O Percurso 1, A Rocha Delicada (8 km, pedestre), inicia-se na estação de caminho-de-ferro da Mexilhoeira Grande e percorre a área genericamente chamada Quinta da Rocha. Nele podem encontrar-se vários cenários bem distintos: campos agrícolas, matos mediterrânicos, sapais, salinas, pisciculturas. A zona húmida da Ria de Alvor, com os seus afluentes, corresponde a um amplo e complexo sistema estuarino único e precioso, constituído por um mosaico diversificado de habitats que suporta uma grande diversidade biológica.

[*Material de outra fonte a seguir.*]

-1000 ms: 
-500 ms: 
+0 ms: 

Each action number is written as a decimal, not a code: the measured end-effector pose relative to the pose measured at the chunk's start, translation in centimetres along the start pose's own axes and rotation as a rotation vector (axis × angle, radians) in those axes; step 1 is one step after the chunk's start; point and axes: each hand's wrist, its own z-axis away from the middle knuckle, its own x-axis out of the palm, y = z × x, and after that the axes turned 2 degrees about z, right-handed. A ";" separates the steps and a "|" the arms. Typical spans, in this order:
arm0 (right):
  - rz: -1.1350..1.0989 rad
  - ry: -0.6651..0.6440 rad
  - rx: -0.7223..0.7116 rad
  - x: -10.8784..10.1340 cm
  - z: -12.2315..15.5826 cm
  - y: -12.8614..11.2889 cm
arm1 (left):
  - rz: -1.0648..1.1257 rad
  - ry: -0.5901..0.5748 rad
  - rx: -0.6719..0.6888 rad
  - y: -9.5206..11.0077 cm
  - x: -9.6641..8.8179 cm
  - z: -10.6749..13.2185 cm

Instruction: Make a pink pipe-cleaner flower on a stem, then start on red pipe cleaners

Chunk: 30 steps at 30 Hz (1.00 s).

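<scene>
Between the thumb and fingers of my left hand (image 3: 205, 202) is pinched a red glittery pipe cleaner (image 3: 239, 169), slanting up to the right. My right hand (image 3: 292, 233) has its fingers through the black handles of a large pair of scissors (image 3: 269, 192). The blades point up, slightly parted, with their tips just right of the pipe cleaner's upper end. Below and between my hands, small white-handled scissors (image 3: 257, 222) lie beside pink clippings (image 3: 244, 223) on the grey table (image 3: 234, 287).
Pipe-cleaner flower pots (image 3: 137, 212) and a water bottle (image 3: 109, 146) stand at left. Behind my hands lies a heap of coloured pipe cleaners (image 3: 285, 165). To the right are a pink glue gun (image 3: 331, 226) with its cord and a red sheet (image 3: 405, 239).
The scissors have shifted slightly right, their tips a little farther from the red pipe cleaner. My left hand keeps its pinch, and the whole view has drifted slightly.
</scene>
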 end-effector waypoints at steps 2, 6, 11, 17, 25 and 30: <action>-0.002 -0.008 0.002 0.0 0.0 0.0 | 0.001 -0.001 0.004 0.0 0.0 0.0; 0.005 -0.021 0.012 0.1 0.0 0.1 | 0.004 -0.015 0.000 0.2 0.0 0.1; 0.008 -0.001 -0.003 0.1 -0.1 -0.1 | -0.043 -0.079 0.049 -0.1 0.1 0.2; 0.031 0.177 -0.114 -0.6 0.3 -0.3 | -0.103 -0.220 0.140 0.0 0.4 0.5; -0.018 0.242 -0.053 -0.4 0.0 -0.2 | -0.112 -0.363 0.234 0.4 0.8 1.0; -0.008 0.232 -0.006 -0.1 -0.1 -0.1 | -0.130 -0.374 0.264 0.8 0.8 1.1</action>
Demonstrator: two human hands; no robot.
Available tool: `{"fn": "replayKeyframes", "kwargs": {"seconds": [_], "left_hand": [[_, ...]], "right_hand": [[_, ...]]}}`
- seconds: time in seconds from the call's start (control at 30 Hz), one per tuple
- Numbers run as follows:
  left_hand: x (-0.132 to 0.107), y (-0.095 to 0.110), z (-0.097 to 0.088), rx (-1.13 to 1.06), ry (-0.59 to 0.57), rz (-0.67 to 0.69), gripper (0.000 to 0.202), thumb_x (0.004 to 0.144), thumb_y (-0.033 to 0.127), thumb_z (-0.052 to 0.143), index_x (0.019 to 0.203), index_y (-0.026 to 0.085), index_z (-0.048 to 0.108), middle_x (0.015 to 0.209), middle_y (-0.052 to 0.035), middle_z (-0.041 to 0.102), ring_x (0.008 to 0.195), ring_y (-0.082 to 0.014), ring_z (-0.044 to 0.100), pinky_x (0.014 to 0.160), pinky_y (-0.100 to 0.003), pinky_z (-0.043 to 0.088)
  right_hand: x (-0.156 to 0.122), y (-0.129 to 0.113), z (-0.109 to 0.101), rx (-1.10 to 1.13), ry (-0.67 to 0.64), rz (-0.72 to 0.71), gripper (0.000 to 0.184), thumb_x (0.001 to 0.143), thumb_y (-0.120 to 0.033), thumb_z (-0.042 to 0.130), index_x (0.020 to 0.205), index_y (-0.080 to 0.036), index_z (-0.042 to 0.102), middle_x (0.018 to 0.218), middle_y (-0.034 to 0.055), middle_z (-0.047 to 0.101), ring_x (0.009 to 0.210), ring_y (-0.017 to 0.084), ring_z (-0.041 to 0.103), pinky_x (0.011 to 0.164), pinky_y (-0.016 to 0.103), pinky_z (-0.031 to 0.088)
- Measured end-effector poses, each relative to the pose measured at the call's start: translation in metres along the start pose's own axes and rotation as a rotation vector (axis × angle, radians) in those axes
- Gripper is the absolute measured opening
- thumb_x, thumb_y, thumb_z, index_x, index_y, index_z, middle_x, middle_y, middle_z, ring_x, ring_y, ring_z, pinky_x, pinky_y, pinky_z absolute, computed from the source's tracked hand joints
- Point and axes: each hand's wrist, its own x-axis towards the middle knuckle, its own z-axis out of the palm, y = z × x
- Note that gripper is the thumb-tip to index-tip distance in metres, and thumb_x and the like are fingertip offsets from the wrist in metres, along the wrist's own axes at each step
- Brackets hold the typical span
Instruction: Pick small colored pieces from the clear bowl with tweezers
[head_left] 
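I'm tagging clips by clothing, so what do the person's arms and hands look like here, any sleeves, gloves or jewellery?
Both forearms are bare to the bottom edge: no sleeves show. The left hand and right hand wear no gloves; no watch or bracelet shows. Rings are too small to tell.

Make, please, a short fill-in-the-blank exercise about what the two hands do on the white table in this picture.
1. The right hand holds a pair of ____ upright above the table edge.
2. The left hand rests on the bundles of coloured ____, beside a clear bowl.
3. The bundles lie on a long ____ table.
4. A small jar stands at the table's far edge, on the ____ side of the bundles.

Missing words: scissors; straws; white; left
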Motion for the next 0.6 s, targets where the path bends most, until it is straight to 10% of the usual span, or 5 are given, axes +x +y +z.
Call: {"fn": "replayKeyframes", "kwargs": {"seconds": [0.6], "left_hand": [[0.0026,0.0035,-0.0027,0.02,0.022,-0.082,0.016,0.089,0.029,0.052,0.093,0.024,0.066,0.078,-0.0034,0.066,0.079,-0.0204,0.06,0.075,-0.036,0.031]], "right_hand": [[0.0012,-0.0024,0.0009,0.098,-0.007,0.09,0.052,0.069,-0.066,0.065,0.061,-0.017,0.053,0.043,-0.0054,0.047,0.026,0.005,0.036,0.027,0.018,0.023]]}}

Ao longo do percurso, e também na área da Lameira, existem conjuntos de menires e ruínas romanas, e uma incursão na península da Abicada permite visitar ali as ruínas de uma villa romana com mosaicos. Para conhecer a fundo esta área, é imprescindível visitar o Centro de Estudos e Observação da Natureza, localizado na Quinta da Rocha, criado pela organização não governamental de ambiente «A Rocha».

O Percurso 2, Ao Sabor da Maré (6 km, pedestre), tem início na zona ribeirinha da vila de Alvor e proporciona o contacto com o sapal e com a praia, em redor do sistema dunar que começou a formar-se desde o tempo dos Romanos. Consequência dos sedimentos acumulados nas várzeas, resultantes da desflorestação provocada pelo homem e da acção concertada das areias transportadas pelos ventos e pelas correntes marítimas, os cordões dunares protegem o interior da laguna face ao mar.